Wireless links with wider bandwidths are being used in today's TDMA communication systems. Because of the wider signal bandwidths, these communication systems are able to send more information per unit of time than the smaller bandwidth signals used in previous communication systems. This allows the data section 112 of the TDMA subslots to be shortened since it takes less time to send the same amount of information. However, the guard band 116 can not be shortened since it is dependent on the propagation time between the communication units and the repeater and is therefore not effected by the signal bandwidth. The synchronization section can also not be significantly shortened beyond a certain point without negatively effecting time synchronization performance. Hence, as the signal bandwidth is increased, there is a limit to how short the subslots can be made in time. Since wider bandwidth TDMA communication systems often have shorter length time slots than smaller bandwidth TDMA communication systems, having increased signal bandwidth can actually result in having fewer subslots in TDMA random access time slots. It would therefore be desirable to find another method for dividing a TDMA time slot into subslots so as to increase the number of subslots.
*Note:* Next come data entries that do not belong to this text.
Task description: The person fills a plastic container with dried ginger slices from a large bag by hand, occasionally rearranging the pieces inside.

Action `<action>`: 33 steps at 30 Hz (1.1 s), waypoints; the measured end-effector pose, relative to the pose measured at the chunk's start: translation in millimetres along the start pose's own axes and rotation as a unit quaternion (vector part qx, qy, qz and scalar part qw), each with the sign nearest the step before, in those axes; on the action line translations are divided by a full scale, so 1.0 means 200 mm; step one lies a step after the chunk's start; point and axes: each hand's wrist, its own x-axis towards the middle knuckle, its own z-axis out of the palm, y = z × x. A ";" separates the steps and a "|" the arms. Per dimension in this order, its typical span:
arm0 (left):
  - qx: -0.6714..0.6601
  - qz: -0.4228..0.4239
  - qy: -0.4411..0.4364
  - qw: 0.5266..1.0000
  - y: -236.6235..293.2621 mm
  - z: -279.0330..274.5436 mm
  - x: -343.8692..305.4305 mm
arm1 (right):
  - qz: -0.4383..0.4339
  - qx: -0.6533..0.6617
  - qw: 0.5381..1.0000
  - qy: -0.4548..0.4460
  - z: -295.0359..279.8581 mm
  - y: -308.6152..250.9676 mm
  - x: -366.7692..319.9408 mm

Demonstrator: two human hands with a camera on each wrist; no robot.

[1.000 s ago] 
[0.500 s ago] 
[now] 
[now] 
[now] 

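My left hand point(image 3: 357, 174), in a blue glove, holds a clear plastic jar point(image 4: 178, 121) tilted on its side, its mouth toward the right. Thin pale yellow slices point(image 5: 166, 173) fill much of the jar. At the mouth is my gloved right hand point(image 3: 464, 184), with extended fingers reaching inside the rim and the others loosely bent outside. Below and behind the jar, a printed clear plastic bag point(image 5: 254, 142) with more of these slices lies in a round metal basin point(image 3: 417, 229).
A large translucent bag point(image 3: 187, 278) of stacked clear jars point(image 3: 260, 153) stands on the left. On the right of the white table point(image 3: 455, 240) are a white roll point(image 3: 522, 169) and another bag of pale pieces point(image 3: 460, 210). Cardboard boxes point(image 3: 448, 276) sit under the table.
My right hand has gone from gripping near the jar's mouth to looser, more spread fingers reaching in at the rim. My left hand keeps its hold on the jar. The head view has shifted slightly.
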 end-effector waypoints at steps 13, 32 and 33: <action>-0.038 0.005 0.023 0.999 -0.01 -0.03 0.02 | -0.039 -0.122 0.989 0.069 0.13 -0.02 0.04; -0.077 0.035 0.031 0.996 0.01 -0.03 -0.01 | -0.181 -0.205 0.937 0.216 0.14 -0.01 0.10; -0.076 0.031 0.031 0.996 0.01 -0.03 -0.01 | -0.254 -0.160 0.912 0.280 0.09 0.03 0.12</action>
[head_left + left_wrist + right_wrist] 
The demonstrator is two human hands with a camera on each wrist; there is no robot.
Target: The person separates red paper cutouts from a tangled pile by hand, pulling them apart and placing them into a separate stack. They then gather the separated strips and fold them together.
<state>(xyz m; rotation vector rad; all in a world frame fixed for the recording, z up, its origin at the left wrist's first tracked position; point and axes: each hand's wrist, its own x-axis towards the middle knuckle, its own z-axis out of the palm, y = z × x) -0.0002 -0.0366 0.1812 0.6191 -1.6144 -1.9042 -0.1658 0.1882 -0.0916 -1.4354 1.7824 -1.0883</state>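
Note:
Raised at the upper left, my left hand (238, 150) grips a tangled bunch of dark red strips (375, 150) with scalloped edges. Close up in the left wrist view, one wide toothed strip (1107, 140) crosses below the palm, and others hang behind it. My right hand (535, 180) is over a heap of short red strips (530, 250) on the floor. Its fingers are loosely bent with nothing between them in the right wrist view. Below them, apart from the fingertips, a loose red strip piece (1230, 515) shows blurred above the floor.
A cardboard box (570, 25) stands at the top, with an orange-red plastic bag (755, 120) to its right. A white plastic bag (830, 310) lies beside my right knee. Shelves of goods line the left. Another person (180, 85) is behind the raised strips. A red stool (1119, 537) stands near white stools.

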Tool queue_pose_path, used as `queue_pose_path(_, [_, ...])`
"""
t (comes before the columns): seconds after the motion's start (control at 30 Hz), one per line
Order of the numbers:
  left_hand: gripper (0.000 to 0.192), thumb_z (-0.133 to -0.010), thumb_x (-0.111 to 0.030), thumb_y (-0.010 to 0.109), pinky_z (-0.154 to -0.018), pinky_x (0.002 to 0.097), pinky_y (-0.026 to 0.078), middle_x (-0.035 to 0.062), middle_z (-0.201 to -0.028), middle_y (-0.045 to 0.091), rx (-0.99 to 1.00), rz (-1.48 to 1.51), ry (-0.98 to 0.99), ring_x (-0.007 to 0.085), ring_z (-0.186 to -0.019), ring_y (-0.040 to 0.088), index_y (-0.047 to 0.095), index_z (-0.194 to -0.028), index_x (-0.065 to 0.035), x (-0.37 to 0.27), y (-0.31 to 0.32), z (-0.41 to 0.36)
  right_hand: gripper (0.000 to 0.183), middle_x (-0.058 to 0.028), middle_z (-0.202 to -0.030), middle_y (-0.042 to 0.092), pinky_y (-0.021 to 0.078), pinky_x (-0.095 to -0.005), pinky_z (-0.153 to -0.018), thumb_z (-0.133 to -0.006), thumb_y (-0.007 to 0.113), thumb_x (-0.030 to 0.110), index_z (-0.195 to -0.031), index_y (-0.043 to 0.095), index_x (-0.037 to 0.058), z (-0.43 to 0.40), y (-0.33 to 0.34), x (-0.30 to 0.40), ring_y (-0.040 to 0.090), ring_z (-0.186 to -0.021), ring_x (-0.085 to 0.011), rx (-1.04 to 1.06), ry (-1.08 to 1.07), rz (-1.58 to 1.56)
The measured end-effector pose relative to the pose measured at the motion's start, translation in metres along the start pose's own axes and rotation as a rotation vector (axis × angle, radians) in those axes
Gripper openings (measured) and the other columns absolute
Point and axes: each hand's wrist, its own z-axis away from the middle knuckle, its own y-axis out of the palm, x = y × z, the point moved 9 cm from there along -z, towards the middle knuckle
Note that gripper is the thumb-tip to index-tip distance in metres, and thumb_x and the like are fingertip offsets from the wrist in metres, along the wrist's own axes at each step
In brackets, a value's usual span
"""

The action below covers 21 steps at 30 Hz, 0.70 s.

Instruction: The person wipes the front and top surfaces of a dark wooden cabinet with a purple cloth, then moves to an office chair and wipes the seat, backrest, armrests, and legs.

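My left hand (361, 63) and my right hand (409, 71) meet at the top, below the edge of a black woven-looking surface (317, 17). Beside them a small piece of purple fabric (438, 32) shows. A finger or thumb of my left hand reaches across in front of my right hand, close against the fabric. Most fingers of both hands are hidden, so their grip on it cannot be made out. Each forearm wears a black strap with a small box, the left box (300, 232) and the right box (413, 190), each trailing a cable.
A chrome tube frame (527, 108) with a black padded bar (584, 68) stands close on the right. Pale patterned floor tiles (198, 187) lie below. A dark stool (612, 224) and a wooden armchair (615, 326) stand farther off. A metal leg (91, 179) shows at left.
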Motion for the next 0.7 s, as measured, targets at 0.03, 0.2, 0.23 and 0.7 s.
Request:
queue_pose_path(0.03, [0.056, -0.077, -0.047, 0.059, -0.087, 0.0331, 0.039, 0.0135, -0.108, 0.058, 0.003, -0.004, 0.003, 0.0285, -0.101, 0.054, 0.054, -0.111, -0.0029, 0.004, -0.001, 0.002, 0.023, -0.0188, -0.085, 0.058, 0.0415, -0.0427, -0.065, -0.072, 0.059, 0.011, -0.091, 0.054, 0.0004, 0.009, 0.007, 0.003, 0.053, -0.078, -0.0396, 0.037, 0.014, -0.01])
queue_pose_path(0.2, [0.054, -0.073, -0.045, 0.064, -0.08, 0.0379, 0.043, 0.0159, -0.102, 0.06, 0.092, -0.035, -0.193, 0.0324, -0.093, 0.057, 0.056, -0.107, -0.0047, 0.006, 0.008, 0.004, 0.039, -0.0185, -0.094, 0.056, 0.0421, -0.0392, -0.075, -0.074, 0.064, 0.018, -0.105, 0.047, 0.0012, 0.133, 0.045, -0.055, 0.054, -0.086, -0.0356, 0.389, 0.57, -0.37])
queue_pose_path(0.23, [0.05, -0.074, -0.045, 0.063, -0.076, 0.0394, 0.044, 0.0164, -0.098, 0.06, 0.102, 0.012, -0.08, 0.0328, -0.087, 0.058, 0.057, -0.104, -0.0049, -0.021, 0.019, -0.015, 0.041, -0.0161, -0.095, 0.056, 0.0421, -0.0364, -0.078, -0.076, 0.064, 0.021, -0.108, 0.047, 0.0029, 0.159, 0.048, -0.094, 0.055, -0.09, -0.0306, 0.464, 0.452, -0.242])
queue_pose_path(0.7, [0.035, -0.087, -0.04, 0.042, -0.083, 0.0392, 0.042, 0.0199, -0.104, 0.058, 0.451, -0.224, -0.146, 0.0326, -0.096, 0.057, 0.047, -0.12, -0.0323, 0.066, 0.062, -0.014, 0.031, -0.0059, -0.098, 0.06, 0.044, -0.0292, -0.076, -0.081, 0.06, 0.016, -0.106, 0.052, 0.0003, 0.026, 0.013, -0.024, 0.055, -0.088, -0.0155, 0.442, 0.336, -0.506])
As mentioned previously, if more than one communication unit attempts to transmit in a random access subslot at the same time, a collision will result and the repeater may not receive either transmission. In such case, the communication units may retransmit in a future random access time slot. Commonly, when doing such retransmissions each communication unit waits a random length of time before retransmission so that their retransmissions do not collide a second time.
In communication systems with wider bandwidth signals, each of the random access time slots will be able to contain a larger number of subslots. Because of this, the number of TDMA time slots allocated for random access is likely to be reduced. Hence, the amount of time that the communication unit is required to wait after a collision to do retransmissions is increased resulting in a longer delay to obtain permission to transmit on uplink reserved slots. It would be desirable to find a method to decrease the number of collisions that occur in random access slots so as to reduce the frequency of these delays.
Therefore there is a need for a new method of dividing a random access time slot into subslots in wider bandwidth TDMA systems. Advantageously, the method should more efficiently use the TDMA time slot than simply dividing the time slot in time into subslots. Additionally, there is a need for a method of transmitting in random access subslots that reduces the need for doing retransmissions in future random access time slots. This invention is directed to addressing these needs.